PI05Processor lives in phyai_utils_tools.models.pi05. It converts robot-side data into the canonical tensors required by PI05Request, and converts the model’s action chunk back to the dataset’s real action dimension. The PhyAI pi0.5 scheduler does not resize images, tokenize text, discretize state, or unnormalize actions. Those steps are handled by the processor:
StageInputOutput
preprocessimages, task, statePI05ProcessedInputs(pixel_values, input_ids, lang_lens)
engine.stepPI05Request(B, chunk_size, max_action_dim)
postprocessRaw action chunk(B, chunk_size, action_dim)
The public pi05_base checkpoint has empty normalizer features, so state/action normalization is a no-op by default.

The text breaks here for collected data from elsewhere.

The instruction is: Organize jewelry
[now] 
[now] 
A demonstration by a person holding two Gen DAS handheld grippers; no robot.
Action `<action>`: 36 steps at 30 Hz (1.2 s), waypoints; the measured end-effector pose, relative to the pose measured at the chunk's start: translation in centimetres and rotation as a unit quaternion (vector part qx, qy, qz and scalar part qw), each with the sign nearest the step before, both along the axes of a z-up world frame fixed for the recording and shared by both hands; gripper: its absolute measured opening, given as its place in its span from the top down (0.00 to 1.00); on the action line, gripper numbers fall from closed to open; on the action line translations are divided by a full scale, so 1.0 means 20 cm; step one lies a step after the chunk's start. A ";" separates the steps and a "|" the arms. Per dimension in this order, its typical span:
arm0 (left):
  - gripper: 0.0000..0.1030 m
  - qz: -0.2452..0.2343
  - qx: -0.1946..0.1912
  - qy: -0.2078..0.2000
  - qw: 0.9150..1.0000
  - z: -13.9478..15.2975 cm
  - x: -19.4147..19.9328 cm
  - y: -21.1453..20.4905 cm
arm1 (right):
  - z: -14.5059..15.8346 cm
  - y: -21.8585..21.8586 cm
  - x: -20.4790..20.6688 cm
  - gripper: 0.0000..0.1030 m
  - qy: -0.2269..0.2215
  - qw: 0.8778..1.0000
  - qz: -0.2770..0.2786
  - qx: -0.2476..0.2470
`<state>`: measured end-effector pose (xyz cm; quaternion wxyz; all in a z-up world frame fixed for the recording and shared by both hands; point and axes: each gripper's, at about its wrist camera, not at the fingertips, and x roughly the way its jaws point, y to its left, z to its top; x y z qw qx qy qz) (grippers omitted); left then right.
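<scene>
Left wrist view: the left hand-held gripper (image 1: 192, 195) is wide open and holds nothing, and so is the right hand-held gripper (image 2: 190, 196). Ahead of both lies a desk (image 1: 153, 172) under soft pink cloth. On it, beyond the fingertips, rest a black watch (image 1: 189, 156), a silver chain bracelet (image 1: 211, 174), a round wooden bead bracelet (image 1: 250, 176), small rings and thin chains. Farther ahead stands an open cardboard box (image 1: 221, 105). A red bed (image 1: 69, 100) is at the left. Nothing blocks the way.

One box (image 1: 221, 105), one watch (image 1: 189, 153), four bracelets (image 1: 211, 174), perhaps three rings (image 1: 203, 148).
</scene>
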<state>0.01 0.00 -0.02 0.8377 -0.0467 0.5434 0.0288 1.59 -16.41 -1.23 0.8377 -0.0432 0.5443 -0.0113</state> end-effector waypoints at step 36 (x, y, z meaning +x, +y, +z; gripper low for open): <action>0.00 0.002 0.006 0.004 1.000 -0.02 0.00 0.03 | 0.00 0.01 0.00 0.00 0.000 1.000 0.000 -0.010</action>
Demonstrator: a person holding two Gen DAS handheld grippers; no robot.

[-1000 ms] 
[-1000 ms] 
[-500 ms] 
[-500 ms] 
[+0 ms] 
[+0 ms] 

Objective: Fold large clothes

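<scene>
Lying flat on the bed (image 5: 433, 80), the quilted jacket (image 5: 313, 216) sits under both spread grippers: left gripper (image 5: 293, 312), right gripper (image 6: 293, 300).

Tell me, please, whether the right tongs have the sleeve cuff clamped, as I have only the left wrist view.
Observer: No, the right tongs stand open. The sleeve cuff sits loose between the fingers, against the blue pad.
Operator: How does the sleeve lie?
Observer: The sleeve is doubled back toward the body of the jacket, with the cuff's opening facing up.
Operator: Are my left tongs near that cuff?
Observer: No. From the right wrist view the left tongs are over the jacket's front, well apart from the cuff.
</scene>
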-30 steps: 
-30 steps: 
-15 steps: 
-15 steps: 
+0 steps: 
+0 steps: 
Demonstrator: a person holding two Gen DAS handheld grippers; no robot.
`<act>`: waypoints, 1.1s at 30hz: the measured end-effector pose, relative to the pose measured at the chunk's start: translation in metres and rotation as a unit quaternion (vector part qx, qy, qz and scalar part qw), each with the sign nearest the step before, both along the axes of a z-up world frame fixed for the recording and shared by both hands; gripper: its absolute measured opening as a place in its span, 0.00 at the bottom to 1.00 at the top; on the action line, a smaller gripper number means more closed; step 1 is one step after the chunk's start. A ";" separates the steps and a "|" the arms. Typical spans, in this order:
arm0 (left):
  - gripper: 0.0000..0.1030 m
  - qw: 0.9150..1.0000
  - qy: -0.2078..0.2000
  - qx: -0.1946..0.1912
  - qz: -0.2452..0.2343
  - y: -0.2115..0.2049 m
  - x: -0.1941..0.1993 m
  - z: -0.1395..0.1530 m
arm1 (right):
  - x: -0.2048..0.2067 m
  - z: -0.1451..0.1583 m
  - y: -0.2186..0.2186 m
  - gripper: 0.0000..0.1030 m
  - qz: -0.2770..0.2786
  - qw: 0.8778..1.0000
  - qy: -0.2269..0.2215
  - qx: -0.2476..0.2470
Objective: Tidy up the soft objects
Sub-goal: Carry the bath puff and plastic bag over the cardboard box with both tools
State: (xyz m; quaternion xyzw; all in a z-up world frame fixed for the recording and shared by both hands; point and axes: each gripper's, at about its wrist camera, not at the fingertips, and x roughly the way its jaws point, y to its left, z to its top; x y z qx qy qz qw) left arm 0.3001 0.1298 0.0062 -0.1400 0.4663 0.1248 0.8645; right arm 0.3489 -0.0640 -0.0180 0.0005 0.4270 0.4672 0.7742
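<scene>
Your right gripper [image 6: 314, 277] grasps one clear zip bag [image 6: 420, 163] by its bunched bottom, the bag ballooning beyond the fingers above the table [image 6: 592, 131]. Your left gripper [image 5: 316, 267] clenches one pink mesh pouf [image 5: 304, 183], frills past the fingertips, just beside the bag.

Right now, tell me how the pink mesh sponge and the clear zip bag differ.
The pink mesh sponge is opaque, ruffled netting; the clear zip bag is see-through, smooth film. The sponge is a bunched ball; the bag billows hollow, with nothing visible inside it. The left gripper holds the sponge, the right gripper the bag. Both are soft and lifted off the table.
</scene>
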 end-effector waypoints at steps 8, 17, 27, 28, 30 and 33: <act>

If your lerobot checkpoint includes dataset stats, from_pretrained loads those stats sidecars and uses them in pre/postprocess.

Input contract

preprocess accepts a transition dict. The common fields are:
FieldTypeNotes
imageslist[torch.Tensor] or torch.TensorEach camera is (B, C, H, W); stacked (B, num_images, C, H, W) is also accepted
tasklist[str] or strOne task string per batch sample
statetorch.Tensor(B, state_dim), with state values in the [-1, 1] range for the pi0.5 prompt
The output PI05ProcessedInputs fields map directly into PI05Request:
FieldShapeNotes
pixel_values(B, num_images, C, image_size, image_size)Defaults: num_images=3, C=3, image_size=224
input_ids(B, tokenizer_max_length) int64Default tokenizer is google/paligemma-3b-pt-224, right-padded
lang_lens(B,) int64Real token length for each prompt
Images are resized proportionally to a square, padded, then stacked into the (B, num_images, C, H, W) layout expected by the scheduler. When normalize_pixels=True, the processor maps [0, 1] pixels to [-1, 1].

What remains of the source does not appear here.